否定者F——正体は朝、翔馬たちとぶつかりかけたあの女子高生だった。
無闘が目を細める。
「……どうするつもりだよ」
Fはスッと立ち上がる。
「ちょっと闘い見てくる!」
無闘は静かに言う。
「抹殺斗は体育祭を選んだらしい」
Fはそれを聞くなりがっかりした顔をした。
「えー……二ヶ月も先じゃん、何でそんな間空けるの?」
「あんな事が起きて二週間ちょっとでおっ始める訳ねえだろ、そこまで抹殺斗も馬鹿じゃねえって事だ」
そう言うと、再びヘルメットをかぶった。
カチッ。
ボサボサの髪が隙間から飛び出る。
無闘が問う。
「帰るのか?」
Fは軽く手を振り、ドアへ向かう。
「バイバーイ」
細い肩がゆらゆら揺れながら、暗闇へ消えていった。
無闘は一人、ぼそりとつぶやいた。
「確かに二ヶ月か……少し不自然だな。」
——そして文化祭崩壊からニ週間後。
翔馬は放課後与志野と田野とともに、いつもの特別棟の訓練場に集まっていた。
体育祭の発表から数日。
抹殺斗が体育祭を“決戦の日”と宣言してから、まだ混乱が続いていた。
窓から入って来る夕方の風が少し冷たい。
田野が腕を組む。
「……今日集まった理由、わかってるよな?」
翔馬は静かに頷いた。
「抹殺斗に言われた蒼の気。
あれを使いこなせるようにならないと……絶対勝てない。
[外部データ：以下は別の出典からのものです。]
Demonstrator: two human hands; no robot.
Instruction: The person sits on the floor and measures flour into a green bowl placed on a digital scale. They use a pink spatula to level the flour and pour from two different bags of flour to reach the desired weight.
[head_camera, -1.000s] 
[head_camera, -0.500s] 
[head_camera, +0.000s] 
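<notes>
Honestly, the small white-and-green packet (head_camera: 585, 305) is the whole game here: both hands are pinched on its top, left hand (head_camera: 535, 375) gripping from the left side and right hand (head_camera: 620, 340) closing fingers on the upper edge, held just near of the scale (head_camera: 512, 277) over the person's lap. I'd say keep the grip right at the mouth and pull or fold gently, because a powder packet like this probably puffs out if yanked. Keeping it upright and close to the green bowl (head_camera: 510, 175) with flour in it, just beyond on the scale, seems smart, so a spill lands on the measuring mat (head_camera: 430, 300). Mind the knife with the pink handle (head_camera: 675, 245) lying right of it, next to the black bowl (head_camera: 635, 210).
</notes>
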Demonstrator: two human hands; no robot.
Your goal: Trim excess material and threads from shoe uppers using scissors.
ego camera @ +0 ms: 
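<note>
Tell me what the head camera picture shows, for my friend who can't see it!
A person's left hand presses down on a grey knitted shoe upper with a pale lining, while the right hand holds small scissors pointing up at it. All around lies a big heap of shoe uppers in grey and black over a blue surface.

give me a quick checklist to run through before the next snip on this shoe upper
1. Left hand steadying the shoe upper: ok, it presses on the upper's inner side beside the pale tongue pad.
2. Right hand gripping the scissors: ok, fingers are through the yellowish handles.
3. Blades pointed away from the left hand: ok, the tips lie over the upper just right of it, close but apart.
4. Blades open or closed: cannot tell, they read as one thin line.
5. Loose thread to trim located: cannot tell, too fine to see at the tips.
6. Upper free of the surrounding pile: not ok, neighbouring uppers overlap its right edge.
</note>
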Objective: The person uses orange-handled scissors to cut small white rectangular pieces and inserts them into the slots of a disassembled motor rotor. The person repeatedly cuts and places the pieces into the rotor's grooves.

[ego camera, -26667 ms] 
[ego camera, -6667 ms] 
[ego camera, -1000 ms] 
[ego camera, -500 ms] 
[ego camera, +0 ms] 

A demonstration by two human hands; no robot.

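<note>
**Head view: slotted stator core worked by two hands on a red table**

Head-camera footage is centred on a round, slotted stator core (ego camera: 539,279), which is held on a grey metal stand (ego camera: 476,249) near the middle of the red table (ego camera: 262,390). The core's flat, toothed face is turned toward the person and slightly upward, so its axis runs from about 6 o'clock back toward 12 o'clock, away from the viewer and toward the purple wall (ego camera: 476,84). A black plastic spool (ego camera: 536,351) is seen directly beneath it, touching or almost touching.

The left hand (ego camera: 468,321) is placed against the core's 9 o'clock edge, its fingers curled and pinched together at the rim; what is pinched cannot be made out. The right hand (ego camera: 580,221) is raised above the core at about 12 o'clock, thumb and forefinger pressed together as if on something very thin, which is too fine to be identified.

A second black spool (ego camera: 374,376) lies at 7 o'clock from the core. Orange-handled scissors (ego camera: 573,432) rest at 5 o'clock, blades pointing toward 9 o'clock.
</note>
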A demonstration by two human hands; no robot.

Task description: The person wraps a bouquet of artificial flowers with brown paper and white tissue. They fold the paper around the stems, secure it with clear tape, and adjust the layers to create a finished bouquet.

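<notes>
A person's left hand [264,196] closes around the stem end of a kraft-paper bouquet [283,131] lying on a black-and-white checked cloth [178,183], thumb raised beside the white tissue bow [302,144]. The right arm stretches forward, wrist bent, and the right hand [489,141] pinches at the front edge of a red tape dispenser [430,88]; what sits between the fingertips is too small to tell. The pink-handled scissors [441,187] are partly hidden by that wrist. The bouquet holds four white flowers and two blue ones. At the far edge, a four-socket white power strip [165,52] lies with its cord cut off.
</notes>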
」
与志野は不安げに辺りを見回す。
「でも……蒼の気って祝福を発動させる時に出るあの蒼いオーラだろ?ただのオーラに使いこなすとかあんのか?」
「分からん……でも抹殺斗はYOU diedに蒼の気もろくに使いこなせないって言ってた……YOU diedでも蒼の気は使いこなせない……それほど難しいんだ。」
翔馬は続けた。
「YOU diedを仕留めた抹殺斗の力……あれを見て、嫌でもわかったよ、今のままじゃ俺たちは一瞬で殺される。」
空気が重くなる。
だが与志野は逆に踏み出した。
「だったら一つしかねえな、二ヶ月修行して強くなる」
田野も拳を握りしめる。
「場所は……どうする?最近は警備員が見回りしてるしここも多分巡回するだろ」
翔馬はポケットから、地図のプリントを取り出す。
「ここの廃工場地帯、町外れの立ち入り禁止区域。人はほぼ来ないし……本気を出せる。」
田野が地図を覗き込む。
「ここなら確かに誰の目にも触れないな……本気でやり合っても大丈夫だ」
与志野はごくりと喉を鳴らした。
「……俺たち本当に……抹殺斗と殺し合うんだな。」
翔馬はゆっくりと頷いた。
「もう逃げない、YOU diedが目の前で殺られちまったあの日から……俺は後悔し続けてる。
これ以上、誰も死なせたくない。」
与志野はその言葉を聞き、少しだけ柔らかく笑う。
「翔馬らしいな」
そして三人は同時に視線を合わせる。
「二ヶ月後——体育祭。
抹殺斗に勝つ為に……やるしかないんだ。」
翔馬は息を吸い、夕焼けを背に宣言した。
「今日から修行を始める」
与志野、田野の目に決意の火がともる。
その瞬間——
風が吹いた。
三人の影は長く伸び、まるで未来へ向かって引き伸ばされるようだった。